**PROBLEM TO WORK ON**
Please give back only the lines below from the one containing "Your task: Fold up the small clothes" to the one containing "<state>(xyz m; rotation", each repeated word for word, both ends included.

***** DATA UNDER STUDY

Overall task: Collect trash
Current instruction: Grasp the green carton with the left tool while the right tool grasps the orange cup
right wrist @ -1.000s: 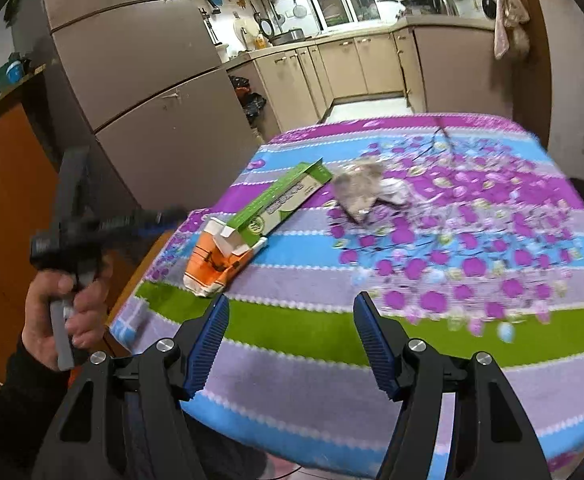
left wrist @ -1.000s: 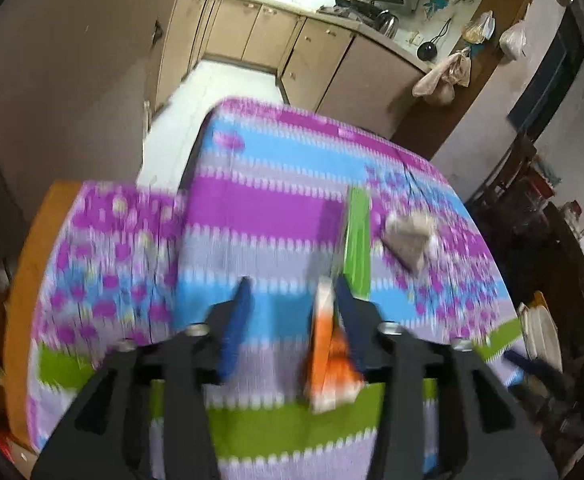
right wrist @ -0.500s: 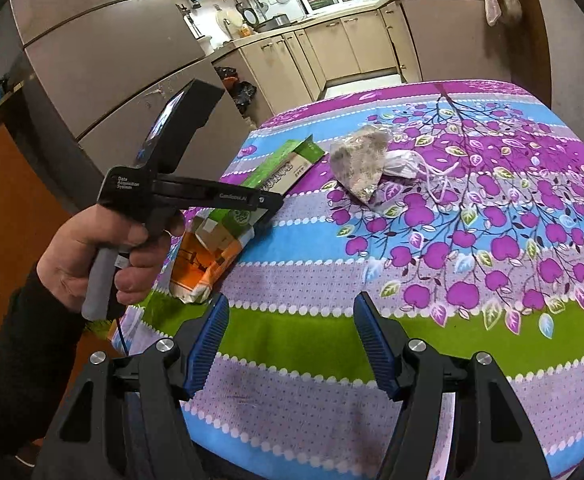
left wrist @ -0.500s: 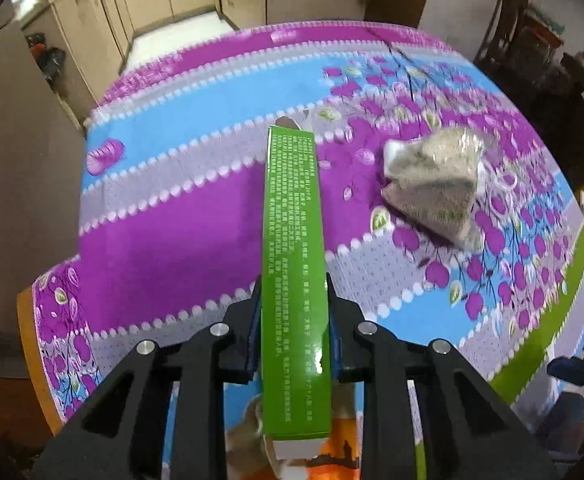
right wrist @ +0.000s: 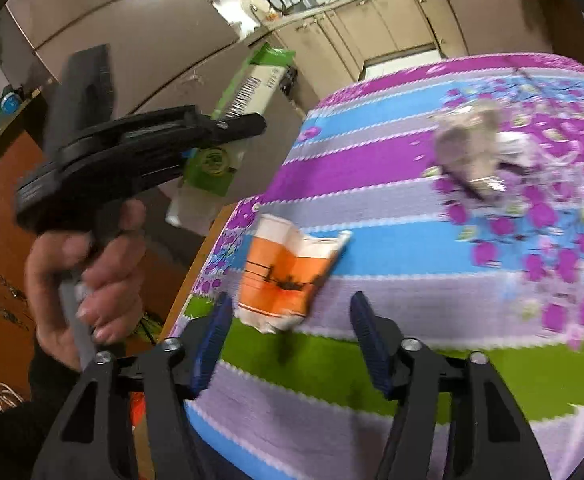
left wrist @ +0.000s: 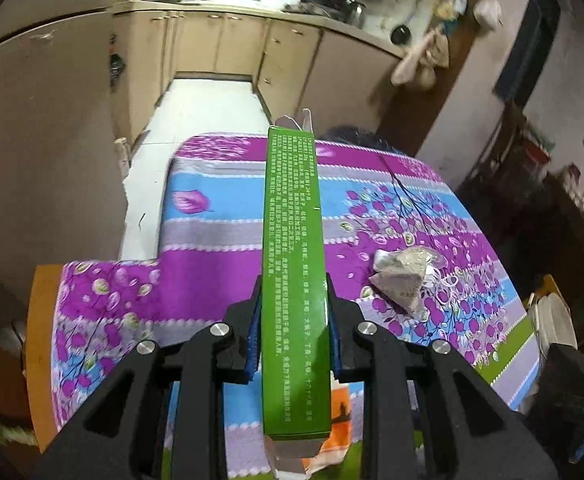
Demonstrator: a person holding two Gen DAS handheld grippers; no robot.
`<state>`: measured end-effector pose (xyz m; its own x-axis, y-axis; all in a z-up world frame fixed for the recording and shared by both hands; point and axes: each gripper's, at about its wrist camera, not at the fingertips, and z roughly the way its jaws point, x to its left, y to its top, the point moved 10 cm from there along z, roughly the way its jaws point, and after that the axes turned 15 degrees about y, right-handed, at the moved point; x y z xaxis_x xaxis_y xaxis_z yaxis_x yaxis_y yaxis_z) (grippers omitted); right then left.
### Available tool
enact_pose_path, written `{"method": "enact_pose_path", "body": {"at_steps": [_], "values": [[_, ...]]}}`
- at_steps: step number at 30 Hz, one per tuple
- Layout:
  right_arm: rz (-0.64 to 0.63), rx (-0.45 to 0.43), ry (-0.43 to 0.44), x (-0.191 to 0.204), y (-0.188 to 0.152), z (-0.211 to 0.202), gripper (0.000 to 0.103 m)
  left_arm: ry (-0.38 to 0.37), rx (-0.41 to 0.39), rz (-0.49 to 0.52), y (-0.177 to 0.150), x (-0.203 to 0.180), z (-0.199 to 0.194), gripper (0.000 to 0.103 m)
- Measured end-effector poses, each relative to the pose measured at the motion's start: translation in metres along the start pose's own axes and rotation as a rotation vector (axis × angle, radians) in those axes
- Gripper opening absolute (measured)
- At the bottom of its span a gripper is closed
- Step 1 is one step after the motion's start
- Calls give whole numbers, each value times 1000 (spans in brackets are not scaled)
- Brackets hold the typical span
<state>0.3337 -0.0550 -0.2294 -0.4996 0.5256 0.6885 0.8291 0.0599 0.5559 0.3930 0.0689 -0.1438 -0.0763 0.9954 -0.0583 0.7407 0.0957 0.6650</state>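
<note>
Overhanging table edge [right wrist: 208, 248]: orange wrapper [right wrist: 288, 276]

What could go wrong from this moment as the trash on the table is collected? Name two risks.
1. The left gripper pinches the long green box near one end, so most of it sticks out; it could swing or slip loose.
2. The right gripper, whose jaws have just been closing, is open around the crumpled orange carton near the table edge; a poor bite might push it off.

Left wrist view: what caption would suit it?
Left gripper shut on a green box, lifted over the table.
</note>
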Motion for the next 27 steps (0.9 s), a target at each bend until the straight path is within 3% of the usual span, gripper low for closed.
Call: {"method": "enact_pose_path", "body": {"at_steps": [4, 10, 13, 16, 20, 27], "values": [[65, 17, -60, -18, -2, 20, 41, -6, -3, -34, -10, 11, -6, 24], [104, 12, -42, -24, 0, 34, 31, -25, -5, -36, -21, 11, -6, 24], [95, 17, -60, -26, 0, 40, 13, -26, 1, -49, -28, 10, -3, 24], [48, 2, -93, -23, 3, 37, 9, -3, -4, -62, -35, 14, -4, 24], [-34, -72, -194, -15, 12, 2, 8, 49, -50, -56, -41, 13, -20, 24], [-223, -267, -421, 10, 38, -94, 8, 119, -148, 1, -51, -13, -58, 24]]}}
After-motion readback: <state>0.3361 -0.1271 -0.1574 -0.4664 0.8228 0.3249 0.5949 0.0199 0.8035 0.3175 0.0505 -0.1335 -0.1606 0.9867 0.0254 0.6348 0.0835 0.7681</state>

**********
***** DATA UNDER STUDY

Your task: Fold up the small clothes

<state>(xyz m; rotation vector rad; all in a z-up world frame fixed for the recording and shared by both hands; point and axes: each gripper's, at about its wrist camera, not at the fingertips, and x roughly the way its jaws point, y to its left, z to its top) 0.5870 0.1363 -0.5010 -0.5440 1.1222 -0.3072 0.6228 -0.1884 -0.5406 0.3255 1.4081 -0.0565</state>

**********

**OUTPUT OF THE EXERCISE**
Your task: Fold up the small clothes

<state>(xyz m; rotation vector rad; all in a z-up world frame fixed for the recording and shared by both hands; point and axes: each gripper's, at about its wrist camera, not at the fingertips, and x roughly the way its jaws point, y to its left, z to its top) 0.5870 0.1363 -0.5010 -0.5440 1.1222 -0.3072 0.6228 -0.1884 -0.5406 0.3255 1.4081 -0.0565</state>

Now the answer is complete.